On 5/6/25 08:26, WANG Rui wrote:
This patch fixes incorrect results for [xv]fnm{add,sub}.{s,d}
instructions when rounding toward zero, postive, negative.
According to the LoongArch ISA specification, these instructions perform
a fused multiply-add followed by a negation of the final result.
Previously, the sign inversion was applied before fused operation, which
interfered with rounding decisions that depend on the result sign --
leading to deviations from the expected behavior. This patch corrects
the implementation by applying the negation after fused multiply-add,
ensuring that rounding is performed on the correct intermediate result.
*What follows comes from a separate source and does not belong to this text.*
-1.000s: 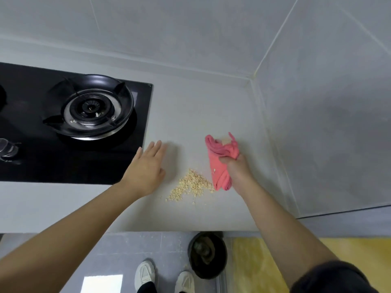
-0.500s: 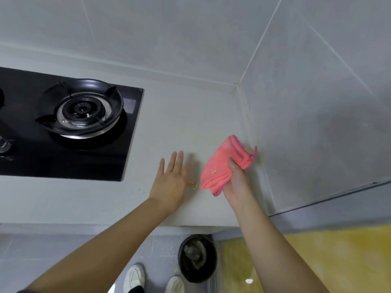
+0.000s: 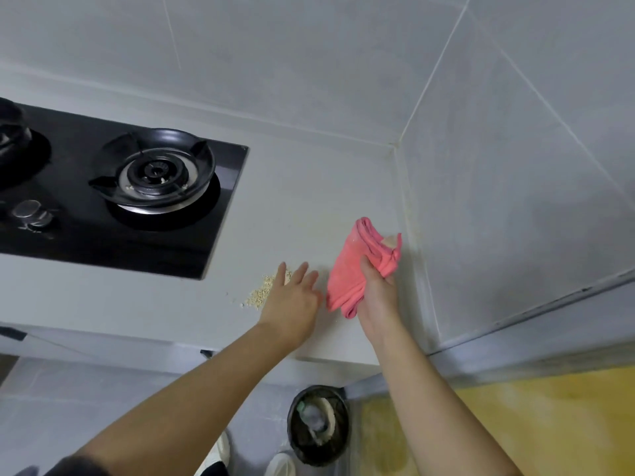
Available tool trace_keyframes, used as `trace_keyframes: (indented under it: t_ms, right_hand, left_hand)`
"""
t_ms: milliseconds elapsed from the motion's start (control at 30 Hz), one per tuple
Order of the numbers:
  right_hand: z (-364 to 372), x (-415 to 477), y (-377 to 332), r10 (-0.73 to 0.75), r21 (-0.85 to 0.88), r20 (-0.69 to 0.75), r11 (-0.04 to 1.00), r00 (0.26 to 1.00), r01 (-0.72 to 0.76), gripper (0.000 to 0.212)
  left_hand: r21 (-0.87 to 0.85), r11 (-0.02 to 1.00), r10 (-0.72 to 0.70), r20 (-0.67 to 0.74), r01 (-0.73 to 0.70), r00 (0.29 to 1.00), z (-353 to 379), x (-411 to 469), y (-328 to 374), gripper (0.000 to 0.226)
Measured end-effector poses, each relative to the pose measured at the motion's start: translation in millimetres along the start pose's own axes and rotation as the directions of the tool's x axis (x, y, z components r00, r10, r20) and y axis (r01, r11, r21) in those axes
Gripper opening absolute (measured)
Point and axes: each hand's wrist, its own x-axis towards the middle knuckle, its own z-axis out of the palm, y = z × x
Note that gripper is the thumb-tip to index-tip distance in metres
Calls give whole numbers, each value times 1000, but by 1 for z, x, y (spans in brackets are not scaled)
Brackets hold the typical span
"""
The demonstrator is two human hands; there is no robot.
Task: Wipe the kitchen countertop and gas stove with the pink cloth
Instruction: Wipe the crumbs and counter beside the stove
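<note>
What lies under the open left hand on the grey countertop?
A pile of pale beige crumbs shows beside the left hand, by its fingers. How far it continues beneath the palm is covered.

A pale counter [image 3: 309, 187] with a stove and some crumbs on it.
The black gas stove [image 3: 103, 245] sits in the counter, off to the left of the left hand [image 3: 292, 304]. A little heap of crumbs [image 3: 263, 292] lies on the counter just beside that hand's fingers, on their left.
</note>
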Motion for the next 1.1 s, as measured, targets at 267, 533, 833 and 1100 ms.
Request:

Reported-by: mengqinggang <mengqingg...@loongson.cn>
Signed-off-by: WANG Rui <wang...@loongson.cn>
---
target/loongarch/tcg/fpu_helper.c | 8 ++++++++
target/loongarch/tcg/vec_helper.c | 7 ++++++-
tests/tcg/loongarch64/Makefile.target | 2 ++
tests/tcg/loongarch64/test_fnmsub.c | 20 ++++++++++++++++++++
tests/tcg/loongarch64/test_vfnmsub.c | 27 +++++++++++++++++++++++++++
5 files changed, 63 insertions(+), 1 deletion(-)
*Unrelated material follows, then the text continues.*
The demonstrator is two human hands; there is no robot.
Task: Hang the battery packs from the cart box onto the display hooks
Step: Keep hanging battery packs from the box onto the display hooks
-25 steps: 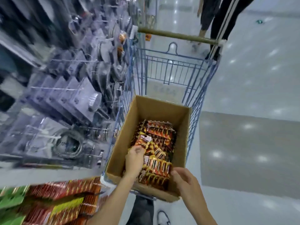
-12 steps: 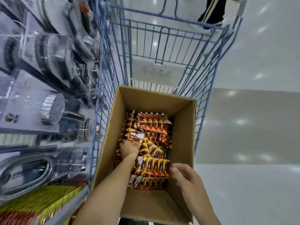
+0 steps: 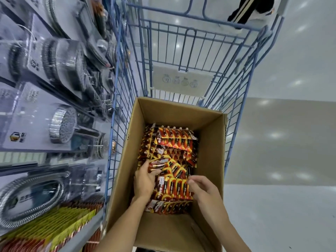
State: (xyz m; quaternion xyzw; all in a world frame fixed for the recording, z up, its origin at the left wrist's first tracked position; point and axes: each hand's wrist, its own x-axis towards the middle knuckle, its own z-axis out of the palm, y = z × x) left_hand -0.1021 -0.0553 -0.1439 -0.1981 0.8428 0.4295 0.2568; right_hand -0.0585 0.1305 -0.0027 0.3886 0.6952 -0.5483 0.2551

create mode 100644 tests/tcg/loongarch64/test_fnmsub.c
create mode 100644 tests/tcg/loongarch64/test_vfnmsub.c
diff --git a/target/loongarch/tcg/fpu_helper.c
b/target/loongarch/tcg/fpu_helper.c
index fc3fd0561e..970b88ac56 100644
--- a/target/loongarch/tcg/fpu_helper.c
+++ b/target/loongarch/tcg/fpu_helper.c
@@ -389,9 +389,13 @@ uint64_t helper_fmuladd_s(CPULoongArchState *env, uint64_t
fj,
uint64_t fk, uint64_t fa, uint32_t flag)
{
uint64_t fd;
+ uint32_t neg_res;
+ neg_res = flag & float_muladd_negate_result;
+ flag ^= neg_res;
fd = nanbox_s(float32_muladd((uint32_t)fj, (uint32_t)fk,
(uint32_t)fa, flag, &env->fp_status));
+ fd |= neg_res ? 0x80000000ULL : 0;
|= cannot possibly be correct -- it would have to be ^=.
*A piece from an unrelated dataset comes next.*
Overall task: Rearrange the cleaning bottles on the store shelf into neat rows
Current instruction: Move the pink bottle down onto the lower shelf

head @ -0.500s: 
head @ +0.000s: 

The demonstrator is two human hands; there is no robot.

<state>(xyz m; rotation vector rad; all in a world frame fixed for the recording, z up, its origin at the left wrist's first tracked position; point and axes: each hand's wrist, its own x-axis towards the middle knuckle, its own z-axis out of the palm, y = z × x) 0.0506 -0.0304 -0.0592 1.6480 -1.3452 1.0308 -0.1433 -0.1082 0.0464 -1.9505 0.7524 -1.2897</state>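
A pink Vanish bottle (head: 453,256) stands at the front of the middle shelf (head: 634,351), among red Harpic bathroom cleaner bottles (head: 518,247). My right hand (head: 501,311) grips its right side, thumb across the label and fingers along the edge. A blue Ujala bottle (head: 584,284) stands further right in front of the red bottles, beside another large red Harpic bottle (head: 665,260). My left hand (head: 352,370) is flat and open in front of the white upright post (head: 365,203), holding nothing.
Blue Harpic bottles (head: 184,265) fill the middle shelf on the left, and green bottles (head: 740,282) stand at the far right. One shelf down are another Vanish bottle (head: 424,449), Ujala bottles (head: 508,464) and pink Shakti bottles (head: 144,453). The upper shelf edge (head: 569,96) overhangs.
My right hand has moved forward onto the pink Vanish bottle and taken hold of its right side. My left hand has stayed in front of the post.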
Is this a problem with the sign of a NaN result? That's the only case that isn't handled
by floatN_muladd. target/arm/ does not use the float_muladd_* flags for exactly this
reason. The LoongArch manual has
FNMSUB.D:
FR[fd] = -FP64_fusedMultiplyAdd(FR[fj], FR[fk], -FR[fa])
which matches the language in the Arm manual. Which does suggest that the negation before
on fa and the negation after on the result should be unconditional.
However, for this test case, if I'm interpreting these numbers correctly,
+ *(uint64_t *)&x = 0x4ff0000000000000UL;
+ *(uint64_t *)&y = 0x4ff0000000000000UL;
0x1.0p256
+ *(uint64_t *)&z = 0x2ff0000000000000UL;
0x1.0p-256
+
+ fesetround(FE_DOWNWARD);
+ asm("fnmsub.d %[x], %[x], %[y], %[z]\n\t"
+ :[x]"+f"(x)
+ :[y]"f"(y), [z]"f"(z));
+
+ assert(*(uint64_t *)&x == 0xdfefffffffffffffUL);
-(0x1.0p512 - epsilon)
That really should have worked as-is. I'll have a quick look.
r~